## AIM OF THE TASK:
Only one stretch of the data is wanted: the line containing "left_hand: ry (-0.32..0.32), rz", the line containing "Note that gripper", and every line between them, copied exactly.

## STUDY MATERIAL:
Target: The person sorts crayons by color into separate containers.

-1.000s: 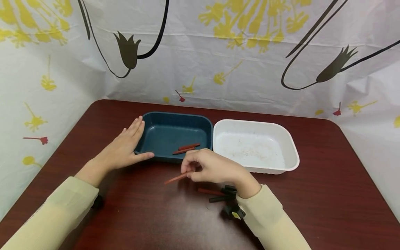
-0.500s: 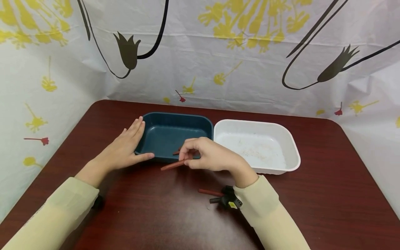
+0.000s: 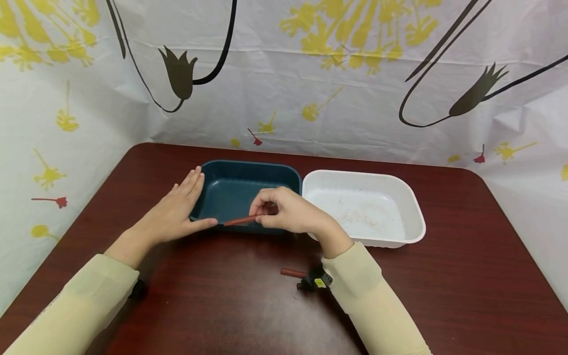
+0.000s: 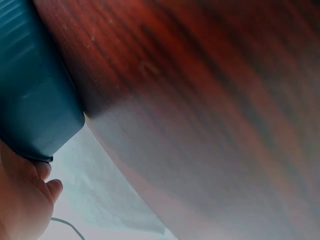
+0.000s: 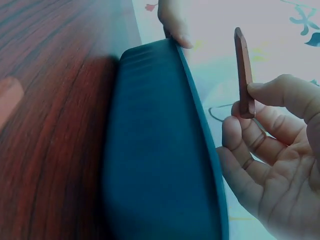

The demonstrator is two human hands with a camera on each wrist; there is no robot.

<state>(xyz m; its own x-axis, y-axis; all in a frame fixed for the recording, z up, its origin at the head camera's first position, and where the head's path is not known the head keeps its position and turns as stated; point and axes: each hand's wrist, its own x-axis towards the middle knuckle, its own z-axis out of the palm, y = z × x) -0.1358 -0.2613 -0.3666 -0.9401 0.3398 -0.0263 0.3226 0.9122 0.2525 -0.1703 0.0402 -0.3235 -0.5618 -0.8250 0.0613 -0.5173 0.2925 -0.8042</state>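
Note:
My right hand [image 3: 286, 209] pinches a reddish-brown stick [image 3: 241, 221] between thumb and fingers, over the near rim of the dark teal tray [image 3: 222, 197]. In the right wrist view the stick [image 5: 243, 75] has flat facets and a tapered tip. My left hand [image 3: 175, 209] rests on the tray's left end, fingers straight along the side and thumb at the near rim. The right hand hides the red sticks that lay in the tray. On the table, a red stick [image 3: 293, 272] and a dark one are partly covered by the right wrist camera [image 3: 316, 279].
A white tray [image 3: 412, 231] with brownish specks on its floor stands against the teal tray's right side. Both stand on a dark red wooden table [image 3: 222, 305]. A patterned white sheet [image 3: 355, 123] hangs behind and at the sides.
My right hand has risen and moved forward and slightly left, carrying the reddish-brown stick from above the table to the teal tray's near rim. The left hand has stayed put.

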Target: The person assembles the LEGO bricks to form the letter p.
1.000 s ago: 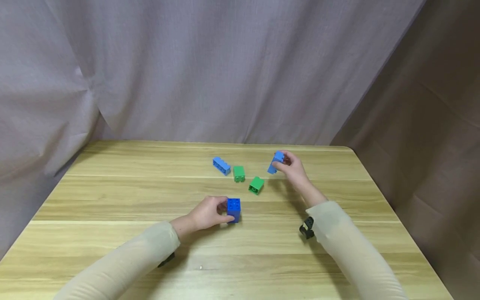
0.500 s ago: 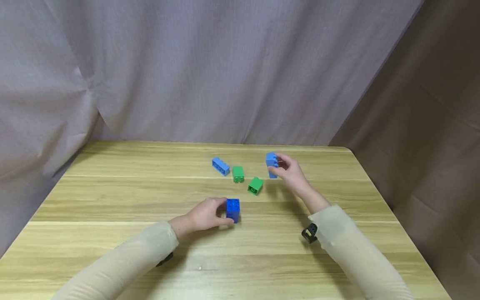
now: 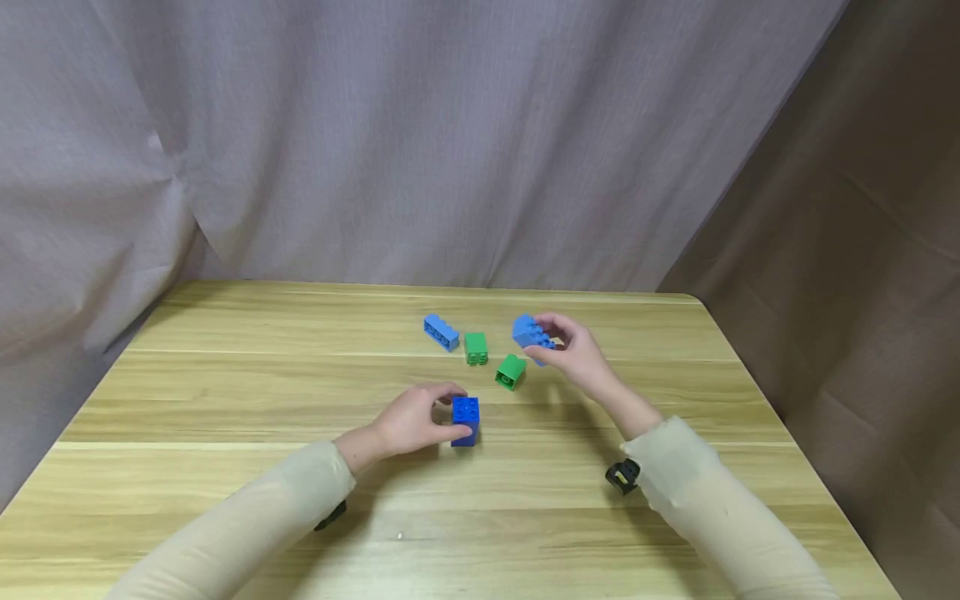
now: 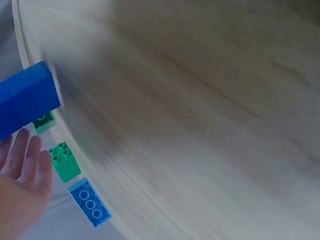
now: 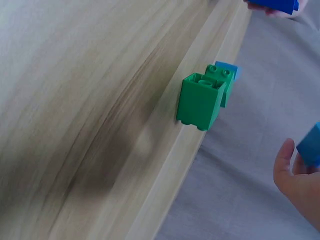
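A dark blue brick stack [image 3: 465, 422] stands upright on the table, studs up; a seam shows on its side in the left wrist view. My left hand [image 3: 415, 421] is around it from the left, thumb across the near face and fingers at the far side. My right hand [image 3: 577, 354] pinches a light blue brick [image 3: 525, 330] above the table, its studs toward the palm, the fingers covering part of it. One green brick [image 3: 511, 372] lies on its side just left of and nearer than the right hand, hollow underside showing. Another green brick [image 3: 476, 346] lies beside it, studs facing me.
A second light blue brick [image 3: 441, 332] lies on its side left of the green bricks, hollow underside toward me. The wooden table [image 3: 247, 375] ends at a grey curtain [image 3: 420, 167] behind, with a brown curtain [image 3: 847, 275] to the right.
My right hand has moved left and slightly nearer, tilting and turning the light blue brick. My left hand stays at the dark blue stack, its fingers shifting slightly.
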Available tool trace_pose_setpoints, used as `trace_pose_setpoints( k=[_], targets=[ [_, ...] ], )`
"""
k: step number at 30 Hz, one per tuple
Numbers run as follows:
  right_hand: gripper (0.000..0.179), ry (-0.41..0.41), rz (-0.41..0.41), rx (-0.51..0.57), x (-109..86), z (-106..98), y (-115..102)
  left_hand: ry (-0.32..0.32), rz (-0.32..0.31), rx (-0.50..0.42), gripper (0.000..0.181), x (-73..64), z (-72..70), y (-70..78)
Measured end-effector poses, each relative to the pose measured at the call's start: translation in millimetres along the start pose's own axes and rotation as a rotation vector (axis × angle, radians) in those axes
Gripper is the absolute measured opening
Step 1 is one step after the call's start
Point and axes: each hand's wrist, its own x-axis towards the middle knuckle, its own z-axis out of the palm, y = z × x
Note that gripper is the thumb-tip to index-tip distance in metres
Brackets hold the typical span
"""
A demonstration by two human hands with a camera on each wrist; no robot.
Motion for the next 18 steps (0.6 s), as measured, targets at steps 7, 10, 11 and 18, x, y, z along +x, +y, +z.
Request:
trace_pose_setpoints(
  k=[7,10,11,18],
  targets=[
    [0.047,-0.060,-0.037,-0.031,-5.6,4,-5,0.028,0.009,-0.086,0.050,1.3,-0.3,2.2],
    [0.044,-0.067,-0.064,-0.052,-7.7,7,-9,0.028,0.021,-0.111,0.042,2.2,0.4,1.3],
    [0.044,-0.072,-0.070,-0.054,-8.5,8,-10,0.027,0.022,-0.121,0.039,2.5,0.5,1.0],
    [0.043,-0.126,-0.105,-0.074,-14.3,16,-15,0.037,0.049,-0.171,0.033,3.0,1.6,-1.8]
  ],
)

## EXERCISE OUTPUT:
  left_hand: ry (-0.32..0.32), rz (-0.32..0.31), rx (-0.50..0.42), gripper (0.000..0.181), x (-73..64), z (-72..70), y (-70..78)
Measured end-effector poses, each relative to the pose measured at the call's start: translation in millimetres along the start pose's own axes and rotation as a rotation vector (axis × angle, radians) in those axes
Gripper is the absolute measured opening
Step 1 is one step after the call's start
Point and axes: each hand's wrist, its own x-axis towards the middle knuckle, its own z-axis out of the palm, y = z × x
Note that gripper is the thumb-tip to index-tip distance in metres

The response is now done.